You are viewing a plain text version of this content. The canonical link for it is here.
Posted to commits@kudu.apache.org by to...@apache.org on 2016/12/15 01:54:40 UTC
kudu git commit: external_mini_cluster: check for leaks before
killing servers
Repository: kudu
Updated Branches:
refs/heads/master a38977ec5 -> 94719b558
external_mini_cluster: check for leaks before killing servers
This improves the ExternalMiniCluster when running with LeakSanitizer
enabled so that, before killing subprocesses, it runs a leak check.
Without this, it's hard for us to know if there are any leaks in code
paths that are covered only by EMC-based tests.
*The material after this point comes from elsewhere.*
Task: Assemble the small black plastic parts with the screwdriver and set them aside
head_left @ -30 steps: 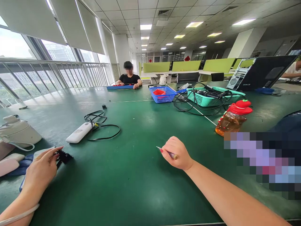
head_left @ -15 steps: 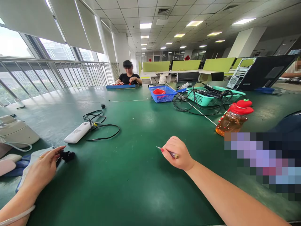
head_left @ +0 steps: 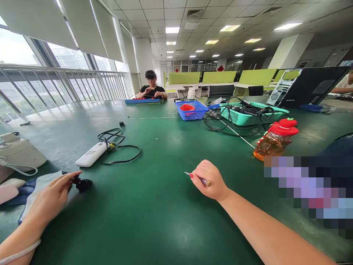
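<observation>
My right hand is closed around a pen, its pale pointed tip aimed left above the green table. At the left, my left hand pinches a small crumpled black bundle between thumb and fingers; its exact kind is not clear. Beneath and beside that hand lies a light blue cloth. A white power bank with a black cable rests just beyond it.
A bottle with a red lid stands at the right, beside a blurred-out area. Farther back are a blue basket, a green basket of cables and a black computer case. Across the table sits a person behind a blue tray.
My left hand has shifted slightly right with the black bundle. My right hand keeps nearly the same pose with the pen. The person opposite has raised one hand toward the face.
</observation>
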Demonstrator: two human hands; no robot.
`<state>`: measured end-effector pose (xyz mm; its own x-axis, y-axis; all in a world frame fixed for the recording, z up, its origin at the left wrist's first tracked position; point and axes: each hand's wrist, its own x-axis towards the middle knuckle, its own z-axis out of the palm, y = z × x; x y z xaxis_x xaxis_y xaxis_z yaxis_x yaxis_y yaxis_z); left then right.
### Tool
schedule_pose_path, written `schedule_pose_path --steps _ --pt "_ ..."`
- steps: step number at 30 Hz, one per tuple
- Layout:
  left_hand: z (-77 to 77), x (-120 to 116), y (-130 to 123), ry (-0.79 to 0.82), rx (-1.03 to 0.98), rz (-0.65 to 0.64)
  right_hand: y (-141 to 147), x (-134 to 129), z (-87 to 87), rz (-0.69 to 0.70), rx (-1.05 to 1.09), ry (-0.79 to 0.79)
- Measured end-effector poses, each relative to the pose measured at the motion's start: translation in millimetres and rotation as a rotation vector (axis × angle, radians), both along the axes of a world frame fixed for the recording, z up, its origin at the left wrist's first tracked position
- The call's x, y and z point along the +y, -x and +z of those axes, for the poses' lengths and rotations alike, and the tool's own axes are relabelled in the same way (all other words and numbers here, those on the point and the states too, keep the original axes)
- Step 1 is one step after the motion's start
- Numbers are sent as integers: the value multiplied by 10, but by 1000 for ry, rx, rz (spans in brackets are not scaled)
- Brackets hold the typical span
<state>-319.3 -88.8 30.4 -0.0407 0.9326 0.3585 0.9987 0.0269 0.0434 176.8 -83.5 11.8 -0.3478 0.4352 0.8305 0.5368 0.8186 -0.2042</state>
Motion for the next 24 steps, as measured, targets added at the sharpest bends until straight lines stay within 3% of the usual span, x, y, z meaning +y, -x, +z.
schedule_pose_path --steps 4,10,24 --pt "-104 42 94 -22 67 -119 4 -10 9 -4 -8 5" --pt "-230 81 180 4 122 -169 9 -12 9 -22 -20 -1" --pt "-185 67 102 31 46 -109 7 -9 -4 -19 -26 24"
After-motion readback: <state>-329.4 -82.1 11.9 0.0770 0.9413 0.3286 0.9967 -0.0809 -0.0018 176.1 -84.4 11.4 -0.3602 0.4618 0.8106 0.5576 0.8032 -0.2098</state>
Tested by manually inserting a leak into the tablet server and verifying
that an EMC test failed.
Change-Id: I9b6c38281e35e8300e849f92e91d6955a8d735bf
Reviewed-on: http://gerrit.cloudera.org:8080/5501
Tested-by: Kudu Jenkins
Reviewed-by: Adar Dembo <ad...@cloudera.com>
Project: http://git-wip-us.apache.org/repos/asf/kudu/repo
Commit: http://git-wip-us.apache.org/repos/asf/kudu/commit/94719b55
Tree: http://git-wip-us.apache.org/repos/asf/kudu/tree/94719b55
Diff: http://git-wip-us.apache.org/repos/asf/kudu/diff/94719b55
Branch: refs/heads/master
Commit: 94719b558357a692615d86e5daf180702ef188a7
Parents: a38977e
Author: Todd Lipcon <to...@apache.org>
Authored: Wed Dec 14 16:07:39 2016 +0700
Committer: Todd Lipcon <to...@apache.org>
Committed: Thu Dec 15 01:54:09 2016 +0000
----------------------------------------------------------------------
.../integration-tests/external_mini_cluster.cc | 42 ++++++++++++++++----
.../integration-tests/external_mini_cluster.h | 5 +++
src/kudu/server/generic_service.cc | 24 ++++++++++-
src/kudu/server/generic_service.h | 4 ++
src/kudu/server/server_base.proto | 12 ++++++
src/kudu/util/debug/leak_annotations.h | 24 ++++++++---
6 files changed, 97 insertions(+), 14 deletions(-)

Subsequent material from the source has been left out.